Linear regression will not understand this as a classification problem of distinguishing between zeros and ones. It outputs floating-point predictions. The output is what the model actually expects the label to be, and NOT some probability of the label being zero or one. That's why some outputs will be outside the [0, 1] range.
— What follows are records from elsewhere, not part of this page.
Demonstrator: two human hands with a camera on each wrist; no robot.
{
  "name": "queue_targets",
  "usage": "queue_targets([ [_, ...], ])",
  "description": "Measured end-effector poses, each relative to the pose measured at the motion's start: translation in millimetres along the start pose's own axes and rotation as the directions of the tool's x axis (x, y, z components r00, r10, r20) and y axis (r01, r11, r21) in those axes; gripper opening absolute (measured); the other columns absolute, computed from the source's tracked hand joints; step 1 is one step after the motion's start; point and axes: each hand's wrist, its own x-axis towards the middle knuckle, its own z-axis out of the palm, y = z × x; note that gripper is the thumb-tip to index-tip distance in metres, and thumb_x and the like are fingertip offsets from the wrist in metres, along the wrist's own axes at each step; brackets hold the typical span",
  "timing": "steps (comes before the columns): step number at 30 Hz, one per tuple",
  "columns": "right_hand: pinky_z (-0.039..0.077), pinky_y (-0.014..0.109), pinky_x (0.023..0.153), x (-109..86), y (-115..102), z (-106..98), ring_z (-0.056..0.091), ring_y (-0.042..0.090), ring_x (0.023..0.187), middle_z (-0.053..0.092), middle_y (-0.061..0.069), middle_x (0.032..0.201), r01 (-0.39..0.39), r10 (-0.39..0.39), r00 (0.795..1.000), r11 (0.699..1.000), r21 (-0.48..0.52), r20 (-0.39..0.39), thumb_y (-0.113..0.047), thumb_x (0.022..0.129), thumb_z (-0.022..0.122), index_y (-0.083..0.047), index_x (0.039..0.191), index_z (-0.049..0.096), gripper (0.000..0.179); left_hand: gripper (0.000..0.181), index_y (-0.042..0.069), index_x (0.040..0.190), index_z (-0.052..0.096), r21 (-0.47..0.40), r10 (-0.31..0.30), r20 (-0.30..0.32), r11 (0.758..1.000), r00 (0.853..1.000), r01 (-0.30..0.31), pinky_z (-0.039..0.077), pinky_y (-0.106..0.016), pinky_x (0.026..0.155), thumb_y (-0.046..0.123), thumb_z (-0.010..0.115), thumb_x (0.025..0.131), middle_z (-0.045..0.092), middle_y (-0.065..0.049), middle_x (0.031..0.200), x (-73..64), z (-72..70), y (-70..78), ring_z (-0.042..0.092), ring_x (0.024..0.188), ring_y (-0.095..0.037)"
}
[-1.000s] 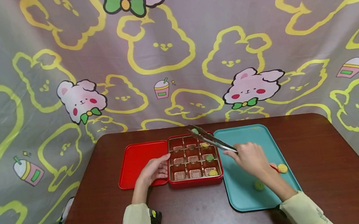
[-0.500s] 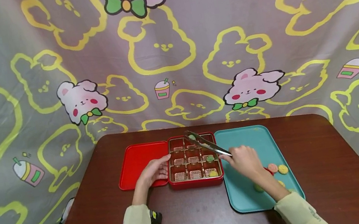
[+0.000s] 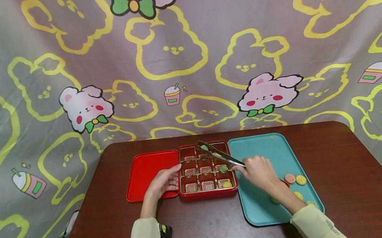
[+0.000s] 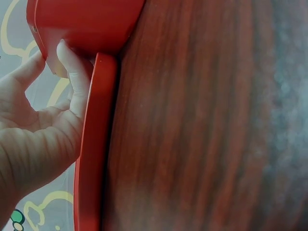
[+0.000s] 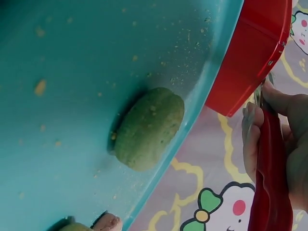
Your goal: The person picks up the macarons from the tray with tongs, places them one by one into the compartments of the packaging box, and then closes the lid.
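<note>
My right hand (image 3: 260, 170) grips metal tongs (image 3: 225, 157) by their red handle (image 5: 272, 168). Between the tong tips is a green cookie (image 3: 204, 147), low over the back middle compartment of a red box (image 3: 209, 194). Down the box's right column lie a green cookie (image 3: 224, 168) in the middle and a yellow cookie (image 3: 226, 184) in front; another yellow one at the back is partly hidden by the tongs. My left hand (image 3: 163, 181) rests against the box's left side, thumb and fingertips at its wall (image 4: 86, 24), fingers loosely bent.
A flat red lid (image 3: 148, 172) lies left of the box, under my left hand. At the right is a teal tray (image 3: 260, 147) with a pink cookie (image 3: 290, 178), a yellow cookie (image 3: 301, 179) and a green cookie (image 5: 149, 130). Crumbs dot the tray. A patterned curtain (image 3: 195, 51) stands behind the table.
My right hand has moved left and the tongs have come down with the green cookie, from over the back right to the back middle compartment. The left hand has stayed at the box.
</note>
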Motion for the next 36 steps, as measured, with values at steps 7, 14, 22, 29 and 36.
queue_targets([
  [7,0.035,0.033,0.04,0.4,0.9,-5.9,0.042,0.017,0.044,0.041,0.001,0.054,-0.127,0.127,0.992,0.988,0.089,0.008,-0.047,0.091,0.078,-0.007,0.073,0.05,0.051,0.038,0.007,0.083,0.059,0.0,-0.004,0.001,1.0,1.0,0.004,0.055,-0.025,0.058,0.04,0.064,0.101,0.057,-0.003,0.07,0.8,0.7,-0.4,0.056,0.062,-0.014],
  [14,0.036,0.033,0.044,-3.0,8.8,-20.9,0.043,0.018,0.047,0.043,0.003,0.059,-0.161,0.159,0.987,0.976,0.147,0.026,-0.04,0.093,0.078,-0.004,0.082,0.051,0.046,0.039,0.007,0.084,0.059,0.013,-0.006,-0.014,1.0,1.0,0.007,0.056,-0.026,0.058,0.042,0.065,0.1,0.057,-0.003,0.072,1.6,-0.3,-1.8,0.055,0.063,-0.014],
  [22,0.039,0.034,0.045,-18.7,20.4,-30.8,0.044,0.017,0.048,0.044,0.003,0.06,-0.098,0.097,0.995,0.982,0.159,0.018,-0.028,0.098,0.074,-0.003,0.087,0.049,0.037,0.038,0.006,0.086,0.061,0.007,-0.007,-0.01,1.0,1.0,0.007,0.056,-0.026,0.059,0.042,0.065,0.1,0.058,-0.003,0.071,1.0,-1.1,-1.3,0.056,0.062,-0.014],
  [29,0.029,0.029,0.042,-32.6,33.7,-34.7,0.032,0.011,0.044,0.032,-0.004,0.055,0.041,-0.027,0.991,0.994,0.102,-0.134,-0.012,0.093,0.077,-0.01,0.073,0.046,0.036,0.039,0.006,0.085,0.061,0.001,-0.013,-0.008,1.0,1.0,0.013,0.056,-0.026,0.059,0.042,0.065,0.101,0.058,-0.003,0.071,1.1,-1.1,-0.2,0.056,0.062,-0.014],
  [36,0.027,0.027,0.042,-53.8,49.0,-44.8,0.029,0.008,0.044,0.029,-0.006,0.054,0.006,0.003,0.996,0.995,0.096,-0.089,-0.016,0.094,0.076,-0.013,0.072,0.042,0.041,0.038,0.007,0.085,0.06,0.007,-0.014,-0.01,1.0,1.0,0.014,0.056,-0.026,0.06,0.042,0.064,0.101,0.058,-0.003,0.072,1.8,0.6,0.5,0.056,0.064,-0.015],
])
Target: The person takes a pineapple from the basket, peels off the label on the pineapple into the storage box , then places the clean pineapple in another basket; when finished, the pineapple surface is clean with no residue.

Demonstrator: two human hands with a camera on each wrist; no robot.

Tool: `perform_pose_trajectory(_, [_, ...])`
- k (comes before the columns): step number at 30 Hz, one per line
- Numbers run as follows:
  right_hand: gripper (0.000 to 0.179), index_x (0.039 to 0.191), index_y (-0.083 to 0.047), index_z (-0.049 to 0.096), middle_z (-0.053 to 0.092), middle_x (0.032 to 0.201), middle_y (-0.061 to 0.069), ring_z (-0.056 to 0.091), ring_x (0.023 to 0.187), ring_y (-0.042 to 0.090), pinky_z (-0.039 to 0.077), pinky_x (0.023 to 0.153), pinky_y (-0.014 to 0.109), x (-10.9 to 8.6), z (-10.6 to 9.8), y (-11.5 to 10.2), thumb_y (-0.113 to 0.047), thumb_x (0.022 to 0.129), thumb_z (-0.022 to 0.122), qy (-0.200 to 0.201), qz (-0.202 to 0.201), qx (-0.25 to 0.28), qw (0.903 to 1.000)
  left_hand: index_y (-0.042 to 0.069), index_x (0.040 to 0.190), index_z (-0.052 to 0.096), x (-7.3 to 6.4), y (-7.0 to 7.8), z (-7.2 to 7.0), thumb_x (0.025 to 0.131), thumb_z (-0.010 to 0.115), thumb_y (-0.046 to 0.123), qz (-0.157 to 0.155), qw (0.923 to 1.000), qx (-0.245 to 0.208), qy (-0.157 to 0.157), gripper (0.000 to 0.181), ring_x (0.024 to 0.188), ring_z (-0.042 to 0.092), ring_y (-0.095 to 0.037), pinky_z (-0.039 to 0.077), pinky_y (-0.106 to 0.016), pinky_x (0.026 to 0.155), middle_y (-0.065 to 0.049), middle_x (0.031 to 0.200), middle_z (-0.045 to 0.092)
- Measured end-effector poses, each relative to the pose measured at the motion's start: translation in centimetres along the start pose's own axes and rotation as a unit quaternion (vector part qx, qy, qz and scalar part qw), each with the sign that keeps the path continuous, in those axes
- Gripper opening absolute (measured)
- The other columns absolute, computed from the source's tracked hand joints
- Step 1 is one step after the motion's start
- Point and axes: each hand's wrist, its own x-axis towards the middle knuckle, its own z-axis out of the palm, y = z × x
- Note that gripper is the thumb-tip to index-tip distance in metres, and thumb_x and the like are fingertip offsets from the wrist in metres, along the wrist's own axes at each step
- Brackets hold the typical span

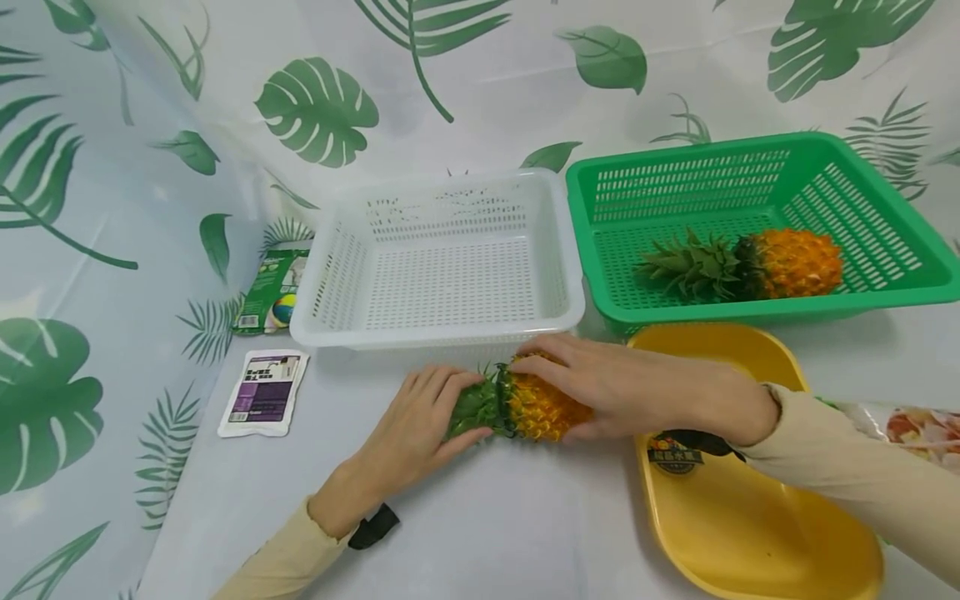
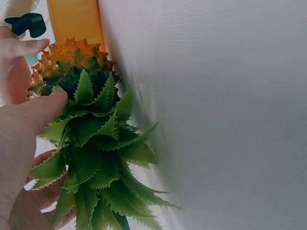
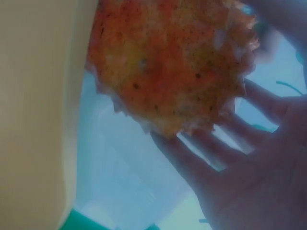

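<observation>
A small pineapple lies on its side on the white table in the head view, orange body to the right and green crown to the left. My left hand holds the leafy crown, thumb on the near side and fingers on the far side. Around the orange body curls my right hand, its fingers over the top and thumb along the near side. From the right wrist view, the bumpy base of the pineapple faces the camera, with fingertips against its skin.
Behind the hands stands a white basket. To its right, a green basket holds another pineapple. A yellow tray sits under the right forearm, near a printed plastic package. At left lie a purple-and-white packet and a green packet.
</observation>
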Motion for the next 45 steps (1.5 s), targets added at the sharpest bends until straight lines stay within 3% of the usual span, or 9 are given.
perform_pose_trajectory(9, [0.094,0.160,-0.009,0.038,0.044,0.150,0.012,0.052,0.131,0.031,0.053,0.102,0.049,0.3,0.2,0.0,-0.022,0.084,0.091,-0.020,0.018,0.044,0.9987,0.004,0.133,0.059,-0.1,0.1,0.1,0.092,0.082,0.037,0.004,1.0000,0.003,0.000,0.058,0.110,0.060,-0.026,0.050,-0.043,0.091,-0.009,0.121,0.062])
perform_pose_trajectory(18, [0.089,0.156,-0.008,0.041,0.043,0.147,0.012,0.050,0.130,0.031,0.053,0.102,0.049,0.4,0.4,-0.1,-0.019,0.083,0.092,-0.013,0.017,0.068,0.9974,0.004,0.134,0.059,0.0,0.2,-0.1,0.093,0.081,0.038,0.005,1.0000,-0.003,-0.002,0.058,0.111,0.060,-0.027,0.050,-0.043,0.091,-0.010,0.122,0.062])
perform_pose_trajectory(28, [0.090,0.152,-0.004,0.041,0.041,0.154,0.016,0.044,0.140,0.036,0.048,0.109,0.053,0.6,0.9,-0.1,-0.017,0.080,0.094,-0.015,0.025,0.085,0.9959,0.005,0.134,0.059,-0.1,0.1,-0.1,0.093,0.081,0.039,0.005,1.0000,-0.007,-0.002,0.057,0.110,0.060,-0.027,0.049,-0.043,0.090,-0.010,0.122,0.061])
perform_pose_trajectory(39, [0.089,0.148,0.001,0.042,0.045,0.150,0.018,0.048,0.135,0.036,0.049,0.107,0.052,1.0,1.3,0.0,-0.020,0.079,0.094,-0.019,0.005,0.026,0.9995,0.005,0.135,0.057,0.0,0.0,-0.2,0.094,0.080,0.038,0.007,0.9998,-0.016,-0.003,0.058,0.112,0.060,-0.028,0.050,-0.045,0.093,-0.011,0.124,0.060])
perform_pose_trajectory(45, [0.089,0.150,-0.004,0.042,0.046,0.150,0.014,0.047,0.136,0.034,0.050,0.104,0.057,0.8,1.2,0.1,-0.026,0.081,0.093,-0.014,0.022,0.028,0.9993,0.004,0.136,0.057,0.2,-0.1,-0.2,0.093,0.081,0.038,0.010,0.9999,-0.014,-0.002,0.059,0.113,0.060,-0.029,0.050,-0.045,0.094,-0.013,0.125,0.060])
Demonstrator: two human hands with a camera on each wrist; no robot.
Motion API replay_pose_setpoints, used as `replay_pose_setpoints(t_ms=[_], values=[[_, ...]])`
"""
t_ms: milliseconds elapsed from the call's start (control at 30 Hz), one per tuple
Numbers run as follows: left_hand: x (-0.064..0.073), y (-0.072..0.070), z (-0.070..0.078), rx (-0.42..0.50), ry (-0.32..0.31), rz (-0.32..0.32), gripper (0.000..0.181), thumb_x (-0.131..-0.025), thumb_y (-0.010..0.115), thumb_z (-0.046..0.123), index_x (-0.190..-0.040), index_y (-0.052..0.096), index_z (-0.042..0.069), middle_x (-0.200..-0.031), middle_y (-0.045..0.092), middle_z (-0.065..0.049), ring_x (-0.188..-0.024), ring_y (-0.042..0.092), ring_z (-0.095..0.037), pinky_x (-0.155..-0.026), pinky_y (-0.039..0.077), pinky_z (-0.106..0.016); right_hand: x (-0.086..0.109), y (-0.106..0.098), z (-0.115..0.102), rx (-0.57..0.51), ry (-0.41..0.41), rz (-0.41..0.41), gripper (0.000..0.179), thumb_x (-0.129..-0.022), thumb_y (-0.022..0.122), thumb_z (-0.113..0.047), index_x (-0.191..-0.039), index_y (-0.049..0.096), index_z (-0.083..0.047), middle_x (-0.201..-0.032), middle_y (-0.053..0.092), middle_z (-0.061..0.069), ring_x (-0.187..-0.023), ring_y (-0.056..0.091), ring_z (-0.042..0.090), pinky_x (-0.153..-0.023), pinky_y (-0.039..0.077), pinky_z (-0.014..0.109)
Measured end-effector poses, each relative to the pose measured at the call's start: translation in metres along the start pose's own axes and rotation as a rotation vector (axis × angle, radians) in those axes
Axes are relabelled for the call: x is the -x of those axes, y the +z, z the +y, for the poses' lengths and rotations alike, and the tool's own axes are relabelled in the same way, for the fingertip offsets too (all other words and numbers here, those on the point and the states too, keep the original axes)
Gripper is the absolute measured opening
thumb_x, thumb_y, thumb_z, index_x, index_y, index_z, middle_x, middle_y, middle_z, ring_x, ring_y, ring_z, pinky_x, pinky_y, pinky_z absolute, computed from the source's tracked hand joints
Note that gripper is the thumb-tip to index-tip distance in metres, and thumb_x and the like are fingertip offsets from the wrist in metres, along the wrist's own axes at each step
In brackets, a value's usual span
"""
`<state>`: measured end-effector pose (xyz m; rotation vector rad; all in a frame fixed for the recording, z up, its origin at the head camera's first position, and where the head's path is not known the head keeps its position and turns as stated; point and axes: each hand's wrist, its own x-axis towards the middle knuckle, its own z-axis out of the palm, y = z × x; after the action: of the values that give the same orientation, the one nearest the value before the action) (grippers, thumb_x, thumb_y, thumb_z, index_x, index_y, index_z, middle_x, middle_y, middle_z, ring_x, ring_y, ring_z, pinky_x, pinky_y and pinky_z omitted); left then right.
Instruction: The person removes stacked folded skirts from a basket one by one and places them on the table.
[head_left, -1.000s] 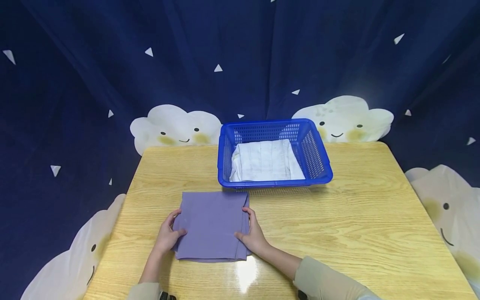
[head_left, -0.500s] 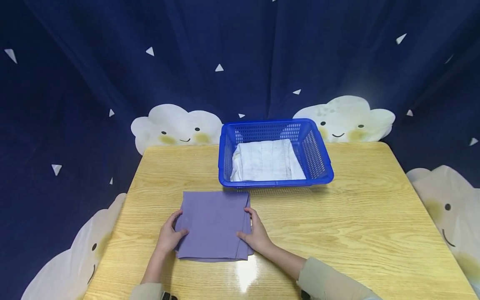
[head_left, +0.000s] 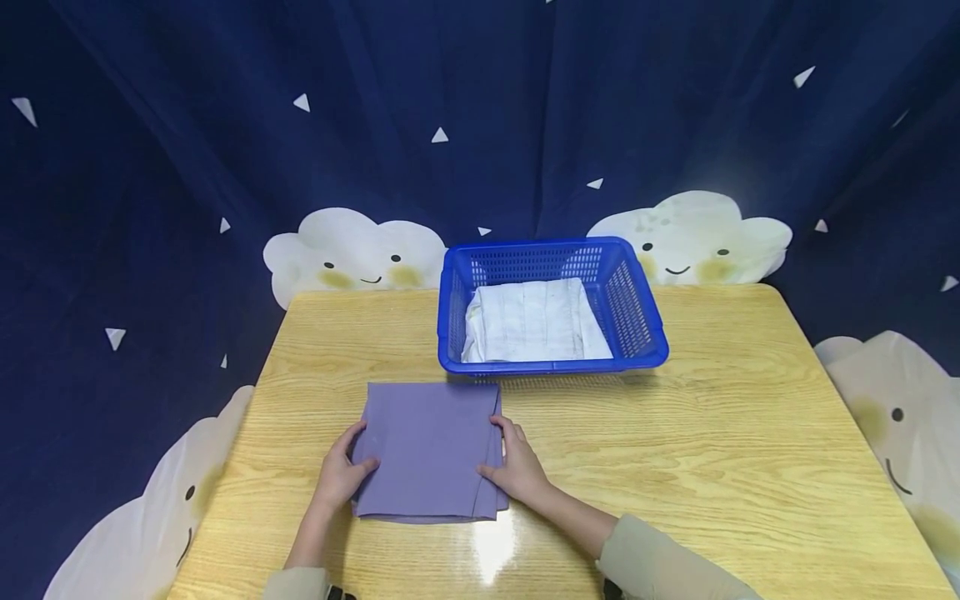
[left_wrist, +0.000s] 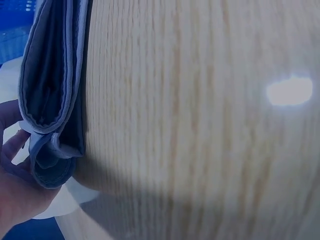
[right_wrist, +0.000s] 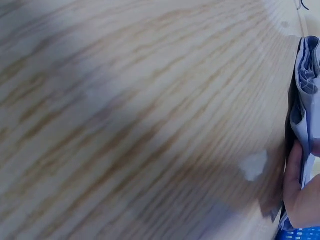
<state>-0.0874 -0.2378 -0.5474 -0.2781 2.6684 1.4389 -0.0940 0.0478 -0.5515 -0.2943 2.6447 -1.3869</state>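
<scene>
A folded purple cloth (head_left: 431,450) lies flat on the table, close in front of the basket. My left hand (head_left: 341,475) grips its left side, thumb on top and the other fingers along the edge. At the right side my right hand (head_left: 517,467) grips it likewise, its thumb on the top layer. Stacked layers with stitched hems show on the cloth (left_wrist: 50,65) in the left wrist view. Seen from the right wrist, the cloth (right_wrist: 305,110) has several folds at its edge, with the fingers (right_wrist: 294,165) against its lower side.
A blue plastic basket (head_left: 645,358) stands at the back of the wooden table (head_left: 720,442), with a folded white cloth (head_left: 532,321) in it. Behind the table hangs a dark blue curtain (head_left: 375,100) with clouds and triangles.
Almost nothing differs. The whole scene has shifted a few pixels to the right in the head view, and both hands keep their places on the purple cloth.
</scene>
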Motion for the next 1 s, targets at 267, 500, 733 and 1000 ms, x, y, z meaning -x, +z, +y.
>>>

However, because the training labels were always either 0 or 1, the models predictions don't stray too far off from these values in either direction, and it's reasonable to expect that predictions "close enough" to 0 mean the handwritten digit is 0, and predictions "close enough" to 1 mean the handwritten digit is 1.

In [None]:
from sklearn.linear_model import LinearRegression
from sklearn.metrics import classification_report, confusion_matrix
from sklearn.pipeline import make_pipeline
from sklearn.preprocessing import StandardScaler

model = make_pipeline(
    # Reshape 2D images into a 1D array of pixel values
    reshape,
    # Normalize the values to have comparable magnitude for
    # better performance and faster convergence
    StandardScaler(),
    # Run training through linear regression
    LinearRegression())

# Run the training
model.fit(training_data, training_labels)

# Test the model
predictions = model.predict(test_data)

print(predictions)
print(test_labels)

### Binarizing the results

We can convert the outputs of linear regression to a 0/1 classification by setting a threshold separating what we consider to be zero-predictions and what we consider to be one-predictions. In this case, it makes sense why a threshold to 0.49 gives an accuracy of near 100%.

In [None]:
import numpy as np

threshold = 0.49 # @param {type:"slider", min:0, max:1, step:0.01}

binary_predictions = np.digitize(predictions, [threshold])

print(f"Using threshold: {threshold:.2f}")
print("\nClassification Report:")
print(classification_report(test_labels, binary_predictions))
print("Confusion Matrix:")
print(confusion_matrix(test_labels, binary_predictions))

## 1.2 Using logistic regression

Logistic regression directly models this as a classification problem so it should perform at least the same or better than linear regression with a threshold.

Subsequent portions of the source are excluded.